▶ _Directions_: The response should be the lines of the data, starting at the first and ending at the one that contains "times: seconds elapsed", copied without change.

▶ _Given data_:

++++++++++++++++++++

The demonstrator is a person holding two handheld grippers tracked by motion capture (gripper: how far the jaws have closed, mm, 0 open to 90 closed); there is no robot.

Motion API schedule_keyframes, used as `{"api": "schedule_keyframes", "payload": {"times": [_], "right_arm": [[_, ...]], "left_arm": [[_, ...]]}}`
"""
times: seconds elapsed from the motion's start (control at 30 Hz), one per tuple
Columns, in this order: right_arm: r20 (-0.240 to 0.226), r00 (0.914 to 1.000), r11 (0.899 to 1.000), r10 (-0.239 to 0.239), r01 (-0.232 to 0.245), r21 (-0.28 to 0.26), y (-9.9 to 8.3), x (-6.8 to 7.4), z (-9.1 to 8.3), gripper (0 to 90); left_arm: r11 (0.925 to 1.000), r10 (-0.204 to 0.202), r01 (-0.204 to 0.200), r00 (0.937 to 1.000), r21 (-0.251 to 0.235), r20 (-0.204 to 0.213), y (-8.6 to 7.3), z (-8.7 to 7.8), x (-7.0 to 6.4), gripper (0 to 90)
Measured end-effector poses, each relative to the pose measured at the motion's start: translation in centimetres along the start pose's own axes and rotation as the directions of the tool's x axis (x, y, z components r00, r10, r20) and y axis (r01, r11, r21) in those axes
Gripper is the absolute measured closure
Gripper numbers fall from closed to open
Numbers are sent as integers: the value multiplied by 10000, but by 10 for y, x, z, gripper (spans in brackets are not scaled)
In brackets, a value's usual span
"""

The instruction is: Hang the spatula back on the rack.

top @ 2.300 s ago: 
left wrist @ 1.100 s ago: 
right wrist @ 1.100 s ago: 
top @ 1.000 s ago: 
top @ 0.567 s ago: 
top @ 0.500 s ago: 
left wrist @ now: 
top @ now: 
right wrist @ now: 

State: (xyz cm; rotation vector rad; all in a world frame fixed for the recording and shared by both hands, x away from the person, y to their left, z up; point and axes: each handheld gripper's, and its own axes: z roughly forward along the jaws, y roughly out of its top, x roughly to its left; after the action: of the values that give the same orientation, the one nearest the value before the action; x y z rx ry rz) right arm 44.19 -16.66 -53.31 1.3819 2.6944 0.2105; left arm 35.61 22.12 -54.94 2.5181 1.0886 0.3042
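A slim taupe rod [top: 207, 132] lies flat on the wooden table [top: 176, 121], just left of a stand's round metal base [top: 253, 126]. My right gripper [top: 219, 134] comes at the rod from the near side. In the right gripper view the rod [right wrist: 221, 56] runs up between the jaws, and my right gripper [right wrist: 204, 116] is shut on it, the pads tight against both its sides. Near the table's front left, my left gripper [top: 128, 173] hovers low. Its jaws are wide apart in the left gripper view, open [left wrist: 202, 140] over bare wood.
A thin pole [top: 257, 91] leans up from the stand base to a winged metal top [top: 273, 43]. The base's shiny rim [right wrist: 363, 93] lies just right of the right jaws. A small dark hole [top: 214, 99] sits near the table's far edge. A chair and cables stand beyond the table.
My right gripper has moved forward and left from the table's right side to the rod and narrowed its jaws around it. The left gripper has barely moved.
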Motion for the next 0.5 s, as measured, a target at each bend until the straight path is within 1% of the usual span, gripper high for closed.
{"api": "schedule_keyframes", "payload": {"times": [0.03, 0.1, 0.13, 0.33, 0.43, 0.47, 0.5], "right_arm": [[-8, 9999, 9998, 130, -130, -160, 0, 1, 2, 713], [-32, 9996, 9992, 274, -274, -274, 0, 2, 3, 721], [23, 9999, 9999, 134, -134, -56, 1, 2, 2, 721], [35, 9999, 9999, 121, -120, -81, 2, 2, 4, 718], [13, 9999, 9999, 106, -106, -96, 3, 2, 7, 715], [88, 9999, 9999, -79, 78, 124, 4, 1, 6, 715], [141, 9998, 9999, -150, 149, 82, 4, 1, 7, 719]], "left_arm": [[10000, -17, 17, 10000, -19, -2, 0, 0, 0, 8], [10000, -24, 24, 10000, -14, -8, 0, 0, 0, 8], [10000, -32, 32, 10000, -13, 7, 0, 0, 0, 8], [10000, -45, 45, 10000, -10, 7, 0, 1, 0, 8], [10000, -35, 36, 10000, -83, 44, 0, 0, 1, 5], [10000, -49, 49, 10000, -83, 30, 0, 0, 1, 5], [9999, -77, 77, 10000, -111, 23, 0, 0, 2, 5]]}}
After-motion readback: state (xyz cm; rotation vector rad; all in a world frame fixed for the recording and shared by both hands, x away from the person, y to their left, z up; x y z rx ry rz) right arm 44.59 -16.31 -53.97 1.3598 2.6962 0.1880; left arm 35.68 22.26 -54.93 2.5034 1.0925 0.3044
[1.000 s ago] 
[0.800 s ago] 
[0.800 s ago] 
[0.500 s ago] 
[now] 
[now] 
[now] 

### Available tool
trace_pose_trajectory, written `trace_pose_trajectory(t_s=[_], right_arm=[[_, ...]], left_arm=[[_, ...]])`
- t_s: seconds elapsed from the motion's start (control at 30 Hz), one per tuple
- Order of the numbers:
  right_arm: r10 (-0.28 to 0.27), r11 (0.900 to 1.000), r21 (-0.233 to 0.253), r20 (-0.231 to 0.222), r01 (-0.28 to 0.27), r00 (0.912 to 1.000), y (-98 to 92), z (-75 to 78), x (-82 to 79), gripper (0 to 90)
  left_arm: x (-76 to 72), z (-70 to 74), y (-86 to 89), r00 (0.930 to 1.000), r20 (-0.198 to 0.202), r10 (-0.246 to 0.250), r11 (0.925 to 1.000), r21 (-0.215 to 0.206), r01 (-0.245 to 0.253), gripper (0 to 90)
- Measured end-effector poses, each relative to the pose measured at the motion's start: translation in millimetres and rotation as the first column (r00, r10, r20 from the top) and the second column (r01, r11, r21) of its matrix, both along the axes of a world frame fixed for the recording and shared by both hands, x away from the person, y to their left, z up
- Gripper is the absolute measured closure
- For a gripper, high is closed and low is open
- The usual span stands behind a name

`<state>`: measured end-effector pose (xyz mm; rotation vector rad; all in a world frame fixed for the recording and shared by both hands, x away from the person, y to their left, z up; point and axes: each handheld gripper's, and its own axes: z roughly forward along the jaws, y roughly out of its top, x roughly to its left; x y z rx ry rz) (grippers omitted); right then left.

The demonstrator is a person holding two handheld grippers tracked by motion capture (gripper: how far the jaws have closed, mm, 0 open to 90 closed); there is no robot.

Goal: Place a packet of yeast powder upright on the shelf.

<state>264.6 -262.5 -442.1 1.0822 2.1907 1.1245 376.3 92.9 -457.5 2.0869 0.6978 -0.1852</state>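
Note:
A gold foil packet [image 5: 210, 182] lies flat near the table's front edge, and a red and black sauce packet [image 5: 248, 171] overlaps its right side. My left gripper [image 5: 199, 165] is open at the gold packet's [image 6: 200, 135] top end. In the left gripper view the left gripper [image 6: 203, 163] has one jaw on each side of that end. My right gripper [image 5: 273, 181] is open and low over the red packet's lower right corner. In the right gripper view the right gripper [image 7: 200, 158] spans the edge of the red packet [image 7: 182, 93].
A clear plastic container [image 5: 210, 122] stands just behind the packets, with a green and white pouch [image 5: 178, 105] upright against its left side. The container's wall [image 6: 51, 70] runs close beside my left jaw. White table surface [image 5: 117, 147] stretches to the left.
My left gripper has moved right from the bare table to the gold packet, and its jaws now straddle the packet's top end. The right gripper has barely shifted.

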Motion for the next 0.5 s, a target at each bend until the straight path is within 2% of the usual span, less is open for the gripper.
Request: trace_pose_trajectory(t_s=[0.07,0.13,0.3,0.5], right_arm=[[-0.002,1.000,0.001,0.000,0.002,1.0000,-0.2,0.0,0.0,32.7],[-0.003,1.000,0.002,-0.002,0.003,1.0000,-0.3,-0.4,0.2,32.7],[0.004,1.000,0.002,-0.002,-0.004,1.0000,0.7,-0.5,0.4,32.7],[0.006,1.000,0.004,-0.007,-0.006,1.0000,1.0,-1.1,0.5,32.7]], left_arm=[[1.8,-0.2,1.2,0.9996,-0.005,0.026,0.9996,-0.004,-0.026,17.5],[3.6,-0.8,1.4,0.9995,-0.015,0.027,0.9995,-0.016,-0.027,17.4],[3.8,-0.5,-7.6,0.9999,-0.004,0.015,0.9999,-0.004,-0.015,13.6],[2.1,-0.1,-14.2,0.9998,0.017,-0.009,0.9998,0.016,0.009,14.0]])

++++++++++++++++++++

▶ _Solution to the problem_:
The demonstrator is a person holding two handheld grippers tracked by motion capture (gripper: how far the jaws have closed, mm, 0 open to 90 closed); there is no robot.

Motion API schedule_keyframes, used as `{"api": "schedule_keyframes", "payload": {"times": [_], "right_arm": [[_, ...]], "left_arm": [[_, ...]]}}`
"""
times: seconds elapsed from the motion's start (control at 30 Hz), one per tuple

Nothing remains to be answered in this exercise.